**WORK TASK:**
Your answer must be an exact repetition of every record.

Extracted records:
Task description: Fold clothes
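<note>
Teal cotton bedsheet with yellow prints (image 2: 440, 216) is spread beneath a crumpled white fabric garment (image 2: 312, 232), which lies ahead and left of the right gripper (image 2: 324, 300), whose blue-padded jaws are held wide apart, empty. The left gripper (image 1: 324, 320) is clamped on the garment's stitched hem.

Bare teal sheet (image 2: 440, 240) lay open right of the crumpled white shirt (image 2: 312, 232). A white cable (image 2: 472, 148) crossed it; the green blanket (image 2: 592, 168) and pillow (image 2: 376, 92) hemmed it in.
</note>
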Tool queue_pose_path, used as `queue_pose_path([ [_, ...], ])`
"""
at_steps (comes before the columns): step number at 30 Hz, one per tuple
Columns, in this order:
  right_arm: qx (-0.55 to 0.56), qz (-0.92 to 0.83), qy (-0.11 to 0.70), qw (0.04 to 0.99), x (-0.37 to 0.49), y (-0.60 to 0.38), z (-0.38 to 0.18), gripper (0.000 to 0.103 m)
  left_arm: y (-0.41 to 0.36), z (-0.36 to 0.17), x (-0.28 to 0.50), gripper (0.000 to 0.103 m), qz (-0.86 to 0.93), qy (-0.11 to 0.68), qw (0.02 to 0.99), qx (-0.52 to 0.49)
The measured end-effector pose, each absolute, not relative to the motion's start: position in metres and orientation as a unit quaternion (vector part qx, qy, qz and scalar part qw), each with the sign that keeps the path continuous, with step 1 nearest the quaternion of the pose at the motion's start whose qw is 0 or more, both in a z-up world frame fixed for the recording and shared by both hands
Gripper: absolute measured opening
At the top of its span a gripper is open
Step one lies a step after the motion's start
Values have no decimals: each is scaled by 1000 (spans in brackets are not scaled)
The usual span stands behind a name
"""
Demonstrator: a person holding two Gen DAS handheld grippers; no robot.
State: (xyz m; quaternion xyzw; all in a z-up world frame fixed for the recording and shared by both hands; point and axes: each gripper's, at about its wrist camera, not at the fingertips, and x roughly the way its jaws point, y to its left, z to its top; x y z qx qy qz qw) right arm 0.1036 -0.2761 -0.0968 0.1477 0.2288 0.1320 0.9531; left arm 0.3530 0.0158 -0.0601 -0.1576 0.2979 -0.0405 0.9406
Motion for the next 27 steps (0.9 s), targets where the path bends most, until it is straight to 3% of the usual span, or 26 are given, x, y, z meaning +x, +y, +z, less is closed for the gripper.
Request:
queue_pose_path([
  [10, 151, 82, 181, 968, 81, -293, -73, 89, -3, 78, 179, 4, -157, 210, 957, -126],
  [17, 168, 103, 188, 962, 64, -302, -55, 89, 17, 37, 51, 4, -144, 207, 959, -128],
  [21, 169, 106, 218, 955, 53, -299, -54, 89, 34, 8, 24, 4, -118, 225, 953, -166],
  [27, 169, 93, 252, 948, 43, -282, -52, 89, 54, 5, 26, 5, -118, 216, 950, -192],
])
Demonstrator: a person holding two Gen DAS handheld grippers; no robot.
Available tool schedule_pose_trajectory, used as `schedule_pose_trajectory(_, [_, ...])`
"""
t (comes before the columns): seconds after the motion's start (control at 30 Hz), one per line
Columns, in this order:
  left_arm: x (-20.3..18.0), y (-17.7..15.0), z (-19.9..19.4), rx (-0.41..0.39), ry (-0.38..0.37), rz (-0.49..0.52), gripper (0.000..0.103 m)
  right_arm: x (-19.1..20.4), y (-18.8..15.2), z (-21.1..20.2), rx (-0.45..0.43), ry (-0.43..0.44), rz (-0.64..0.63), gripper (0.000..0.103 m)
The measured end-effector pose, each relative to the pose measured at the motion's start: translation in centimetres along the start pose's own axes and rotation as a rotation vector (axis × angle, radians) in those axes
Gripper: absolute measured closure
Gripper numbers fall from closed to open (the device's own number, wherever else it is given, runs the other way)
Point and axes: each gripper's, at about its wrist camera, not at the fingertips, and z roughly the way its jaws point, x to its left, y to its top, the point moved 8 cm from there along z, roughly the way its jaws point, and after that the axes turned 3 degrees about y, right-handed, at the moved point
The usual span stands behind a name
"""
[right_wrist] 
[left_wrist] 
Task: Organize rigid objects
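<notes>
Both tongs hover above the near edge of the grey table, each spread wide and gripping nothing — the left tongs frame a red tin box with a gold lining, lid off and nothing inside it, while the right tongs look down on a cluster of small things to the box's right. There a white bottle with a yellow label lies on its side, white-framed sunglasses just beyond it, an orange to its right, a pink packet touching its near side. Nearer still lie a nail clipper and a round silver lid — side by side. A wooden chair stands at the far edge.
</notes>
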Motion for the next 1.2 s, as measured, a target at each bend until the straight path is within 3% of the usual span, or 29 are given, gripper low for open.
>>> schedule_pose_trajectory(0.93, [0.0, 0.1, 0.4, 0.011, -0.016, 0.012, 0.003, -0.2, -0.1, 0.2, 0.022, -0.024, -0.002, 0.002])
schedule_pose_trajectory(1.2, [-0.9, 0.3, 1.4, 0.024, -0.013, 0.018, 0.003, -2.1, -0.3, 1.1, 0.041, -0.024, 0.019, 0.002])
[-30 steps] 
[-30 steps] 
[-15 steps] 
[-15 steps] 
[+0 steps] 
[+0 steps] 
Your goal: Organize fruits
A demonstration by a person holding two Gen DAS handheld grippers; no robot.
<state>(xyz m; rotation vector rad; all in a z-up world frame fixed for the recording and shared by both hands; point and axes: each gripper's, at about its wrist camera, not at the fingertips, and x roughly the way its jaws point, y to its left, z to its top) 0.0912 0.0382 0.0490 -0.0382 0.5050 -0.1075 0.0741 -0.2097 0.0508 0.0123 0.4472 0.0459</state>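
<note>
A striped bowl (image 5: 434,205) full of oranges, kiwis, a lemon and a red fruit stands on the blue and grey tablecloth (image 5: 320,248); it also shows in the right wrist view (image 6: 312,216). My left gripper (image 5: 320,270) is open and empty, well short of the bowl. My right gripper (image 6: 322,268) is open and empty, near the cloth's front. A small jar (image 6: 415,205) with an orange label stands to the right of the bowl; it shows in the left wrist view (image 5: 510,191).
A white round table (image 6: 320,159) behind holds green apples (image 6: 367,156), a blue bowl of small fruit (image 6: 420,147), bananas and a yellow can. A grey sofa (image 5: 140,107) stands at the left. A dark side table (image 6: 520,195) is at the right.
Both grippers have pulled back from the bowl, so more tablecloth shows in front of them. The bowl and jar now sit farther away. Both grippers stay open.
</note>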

**SOLVED PROBLEM:**
Task description: Fold clothes
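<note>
Teal cotton bedsheet with yellow prints (image 2: 440, 216) is spread beneath a crumpled white fabric garment (image 2: 312, 232), which lies ahead and left of the right gripper (image 2: 324, 300), whose blue-padded jaws are held wide apart, empty. The left gripper (image 1: 324, 320) is clamped on the garment's stitched hem.

Bare teal sheet (image 2: 440, 240) lay open right of the crumpled white shirt (image 2: 312, 232). A white cable (image 2: 472, 148) crossed it; the green blanket (image 2: 592, 168) and pillow (image 2: 376, 92) hemmed it in.
</note>
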Tool queue_pose_path, used as `queue_pose_path([ [_, ...], ])`
"""
at_steps (comes before the columns): step number at 30 Hz, one per tuple
Columns, in this order:
  right_arm: qx (-0.55 to 0.56), qz (-0.92 to 0.83), qy (-0.11 to 0.70), qw (0.04 to 0.99), x (-0.37 to 0.49), y (-0.60 to 0.38), z (-0.38 to 0.18), gripper (0.000 to 0.103 m)
  left_arm: y (-0.41 to 0.36), z (-0.36 to 0.17), x (-0.28 to 0.50), gripper (0.000 to 0.103 m), qz (-0.86 to 0.93), qy (-0.11 to 0.68), qw (0.02 to 0.99), qx (-0.52 to 0.49)
The measured end-effector pose, each absolute, not relative to the motion's start: position in metres and orientation as a unit quaternion (vector part qx, qy, qz and scalar part qw), each with the sign that keeps the path continuous, with step 1 nearest the quaternion of the pose at the motion's start whose qw is 0 or more, both in a z-up world frame fixed for the recording and shared by both hands
Gripper: absolute measured opening
At the top of its span a gripper is open
Step one lies a step after the motion's start
Values have no decimals: each is scaled by 1000 (spans in brackets are not scaled)
The usual span stands behind a name
"""
Demonstrator: a person holding two Gen DAS handheld grippers; no robot.
State: (xyz m; quaternion xyzw; all in a z-up world frame fixed for the recording and shared by both hands; point and axes: each gripper's, at about its wrist camera, not at the fingertips, and x roughly the way its jaws point, y to its left, z to its top; x y z qx qy qz qw) right arm 0.1036 -0.2761 -0.0968 0.1477 0.2288 0.1320 0.9531; left arm 0.3530 0.0158 -0.0601 -0.1576 0.2979 -0.0405 0.9406
Motion for the next 27 steps (0.9 s), targets where the path bends most, until it is straight to 3% of the usual span, or 26 are given, x, y, z meaning +x, +y, +z, less is closed for the gripper.
Request:
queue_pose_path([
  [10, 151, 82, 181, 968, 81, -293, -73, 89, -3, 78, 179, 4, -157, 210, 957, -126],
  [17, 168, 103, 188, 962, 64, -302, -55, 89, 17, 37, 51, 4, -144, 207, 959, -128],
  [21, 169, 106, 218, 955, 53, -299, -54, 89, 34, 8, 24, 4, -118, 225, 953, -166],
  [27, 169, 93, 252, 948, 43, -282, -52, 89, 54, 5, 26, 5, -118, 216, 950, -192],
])
Demonstrator: a person holding two Gen DAS handheld grippers; no robot.
Available tool schedule_pose_trajectory, used as `schedule_pose_trajectory(_, [_, ...])`
"""
t (comes before the columns): seconds after the motion's start (control at 30 Hz), one per line
Columns, in this order:
  left_arm: x (-20.3..18.0), y (-17.7..15.0), z (-19.9..19.4), rx (-0.41..0.39), ry (-0.38..0.37), rz (-0.49..0.52), gripper (0.000..0.103 m)
  right_arm: x (-19.1..20.4), y (-18.8..15.2), z (-21.1..20.2), rx (-0.45..0.43), ry (-0.43..0.44), rz (-0.64..0.63), gripper (0.000..0.103 m)
The measured end-effector pose, each relative to the pose measured at the motion's start: translation in centimetres along the start pose's own axes and rotation as a rotation vector (axis × angle, radians) in those axes
Gripper: absolute measured closure
Gripper numbers fall from closed to open (the device's own number, wherever else it is given, runs the other way)
Point and axes: each gripper's, at about its wrist camera, not at the fingertips, and z roughly the way its jaws point, x to its left, y to its top, the point moved 8 cm from there along z, roughly the way its jaws point, and after that the axes turned 3 degrees about y, right-handed, at the moved point
The usual span stands behind a name
"""
[right_wrist] 
[left_wrist] 
Task: Organize rigid objects
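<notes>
Both tongs hover above the near edge of the grey table, each spread wide and gripping nothing — the left tongs frame a red tin box with a gold lining, lid off and nothing inside it, while the right tongs look down on a cluster of small things to the box's right. There a white bottle with a yellow label lies on its side, white-framed sunglasses just beyond it, an orange to its right, a pink packet touching its near side. Nearer still lie a nail clipper and a round silver lid — side by side. A wooden chair stands at the far edge.
</notes>
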Motion for the next 1.2 s, as measured, a target at each bend until the straight path is within 3% of the usual span, or 29 are given, gripper low for open.
>>> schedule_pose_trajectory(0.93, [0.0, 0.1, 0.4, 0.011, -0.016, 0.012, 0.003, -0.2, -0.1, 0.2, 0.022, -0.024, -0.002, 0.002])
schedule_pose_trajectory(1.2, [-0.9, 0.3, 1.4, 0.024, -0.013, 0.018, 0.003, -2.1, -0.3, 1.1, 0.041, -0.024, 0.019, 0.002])
[-30 steps] 
[-30 steps] 
[-15 steps] 
[-15 steps] 
[+0 steps] 
[+0 steps] 
Your goal: Organize fruits
A demonstration by a person holding two Gen DAS handheld grippers; no robot.
<state>(xyz m; rotation vector rad; all in a z-up world frame fixed for the recording and shared by both hands; point and axes: each gripper's, at about its wrist camera, not at the fingertips, and x roughly the way its jaws point, y to its left, z to its top) 0.0912 0.0382 0.0490 -0.0382 0.5050 -0.1075 0.0741 -0.2097 0.0508 0.0123 0.4472 0.0459</state>
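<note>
A striped bowl (image 5: 434,205) full of oranges, kiwis, a lemon and a red fruit stands on the blue and grey tablecloth (image 5: 320,248); it also shows in the right wrist view (image 6: 312,216). My left gripper (image 5: 320,270) is open and empty, well short of the bowl. My right gripper (image 6: 322,268) is open and empty, near the cloth's front. A small jar (image 6: 415,205) with an orange label stands to the right of the bowl; it shows in the left wrist view (image 5: 510,191).
A white round table (image 6: 320,159) behind holds green apples (image 6: 367,156), a blue bowl of small fruit (image 6: 420,147), bananas and a yellow can. A grey sofa (image 5: 140,107) stands at the left. A dark side table (image 6: 520,195) is at the right.
Both grippers have pulled back from the bowl, so more tablecloth shows in front of them. The bowl and jar now sit farther away. Both grippers stay open.
</note>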

The output given is complete.